The NBA season could again be put on hold if there is a 'significant spread' of COVID-19 among its players in Orlando, where the league is set to resume play on July 30 with no fans in attendance, commissioner Adam Silver said on Friday. The NBA was the first major North American league to suspend its season in mid-March after a player tested positive for the novel coronavirus. It recently agreed a plan with its players to restart with 22 teams at Disney World in Florida. But if the number of cases inside the NBA's so-called 'bubble' rises, 'that may lead us to stopping' play, Silver told ESPN.

Silver said the record number of cases in Florida recently has raised the level of concern but added that the use of the campus - where players will live, practise and play - is designed to limit risk of exposure to the surrounding community. Silver's remarks came on the same day the NBA reported that 16 out of 302 players tested for COVID-19 on June 23 had tested positive. The league did not disclose the identities of the players. Players are scheduled to begin traveling to Orlando on July 7 with tip-off set for July 30. 

New pandemic clampdowns in Texas, Florida rattle business owners

Bar and restaurant owners in Texas and Florida were fuming on Friday after state officials abruptly slapped new restrictions on their businesses due to a spike in new COVID-19 cases. Owners warned the sudden reversals, just weeks after accelerated reopenings, will drive some out of business.

'You can't turn a bar into an UberEats,' said Jeff Kaplan, co-owner of Houston's Axelrad Beer Garden. He said businesses could not stay afloat relying on the new rules that provide to-go sales but not alcohol consumption on the premises. Houston officials advised residents to stay home, and Texas ordered doctors to end elective surgeries as new coronavirus cases set records on three consecutive days.

Florida reported nearly 9,000 new infections on Friday, also a record high. Houston restaurant owner Peter Mitchell said his revenue has been running a third of normal and fell further as virus cases soared in the region. 'It'll be a close call as to whether we stay open,' he said. 'I wish we had tougher restrictions for another month when we did the 25% occupancy (phase),' said Mitchell. He said his business never has exceeded 25% occupancy, but noted that no regulators have ever checked.

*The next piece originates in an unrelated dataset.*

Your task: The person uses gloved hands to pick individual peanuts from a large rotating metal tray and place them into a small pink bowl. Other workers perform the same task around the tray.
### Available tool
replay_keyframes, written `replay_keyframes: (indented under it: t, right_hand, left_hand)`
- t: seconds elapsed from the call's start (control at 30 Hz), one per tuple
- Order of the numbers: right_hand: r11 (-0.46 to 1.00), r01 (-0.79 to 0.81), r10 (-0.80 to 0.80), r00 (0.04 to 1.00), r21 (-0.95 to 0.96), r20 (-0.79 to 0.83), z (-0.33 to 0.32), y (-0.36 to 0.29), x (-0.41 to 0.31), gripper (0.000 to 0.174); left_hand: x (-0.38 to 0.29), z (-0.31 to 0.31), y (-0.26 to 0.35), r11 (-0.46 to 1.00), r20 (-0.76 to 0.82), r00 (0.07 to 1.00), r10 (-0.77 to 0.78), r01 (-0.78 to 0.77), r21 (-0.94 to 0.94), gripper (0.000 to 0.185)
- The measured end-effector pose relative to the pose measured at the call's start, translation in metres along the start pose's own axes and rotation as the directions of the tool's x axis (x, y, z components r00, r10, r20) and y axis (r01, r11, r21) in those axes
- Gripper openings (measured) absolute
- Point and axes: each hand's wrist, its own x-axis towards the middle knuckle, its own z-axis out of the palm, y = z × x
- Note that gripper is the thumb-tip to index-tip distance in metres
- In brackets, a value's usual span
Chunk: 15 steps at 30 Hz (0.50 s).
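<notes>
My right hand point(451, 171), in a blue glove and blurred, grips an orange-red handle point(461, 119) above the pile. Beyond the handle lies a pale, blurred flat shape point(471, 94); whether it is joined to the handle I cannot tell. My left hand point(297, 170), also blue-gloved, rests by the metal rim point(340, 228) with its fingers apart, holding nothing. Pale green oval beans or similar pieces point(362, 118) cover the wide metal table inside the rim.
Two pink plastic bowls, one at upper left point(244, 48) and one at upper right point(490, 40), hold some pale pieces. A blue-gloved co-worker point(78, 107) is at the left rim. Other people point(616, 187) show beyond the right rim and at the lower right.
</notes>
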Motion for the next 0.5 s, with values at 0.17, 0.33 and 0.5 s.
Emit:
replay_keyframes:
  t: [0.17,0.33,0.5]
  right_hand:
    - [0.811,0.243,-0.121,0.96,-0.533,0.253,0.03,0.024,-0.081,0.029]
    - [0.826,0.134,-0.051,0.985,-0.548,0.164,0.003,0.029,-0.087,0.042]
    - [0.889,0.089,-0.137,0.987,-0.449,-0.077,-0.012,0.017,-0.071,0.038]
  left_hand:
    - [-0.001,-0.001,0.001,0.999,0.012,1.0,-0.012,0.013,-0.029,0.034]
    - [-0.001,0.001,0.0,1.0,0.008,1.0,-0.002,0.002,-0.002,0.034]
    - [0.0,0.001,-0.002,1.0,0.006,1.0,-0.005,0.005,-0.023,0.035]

Florida owners also complained that counties and cities in the state had inconsistent operating rules. “The level of ambiguity that we’ve run into every step of the way has been really challenging,” said Will Thompson, owner of Miami’s Jaguar Sun. 'It comes back to the lack of clarity from officials.” Gabriel Orta, whose company runs hotel food and beverage operations in Miami, said rules are inconsistent. 'We don’t have the leadership that we need when we go into a catastrophe,' he added.

Anthony Wegmann, who ran four bars and restaurants in Texas, closed two after a landlord would not grant a reprieve on rent. 'There's no way a business can pay 100% of their bills on 25% of their revenue,' he said. Some are willing to accept the loss of business for the public good. 'It was a little unexpected,' said Sara Murray, manager of the Cheers Pub in Friendswood, Texas. 'In the end we all have to do what we have to do to keep everyone safe.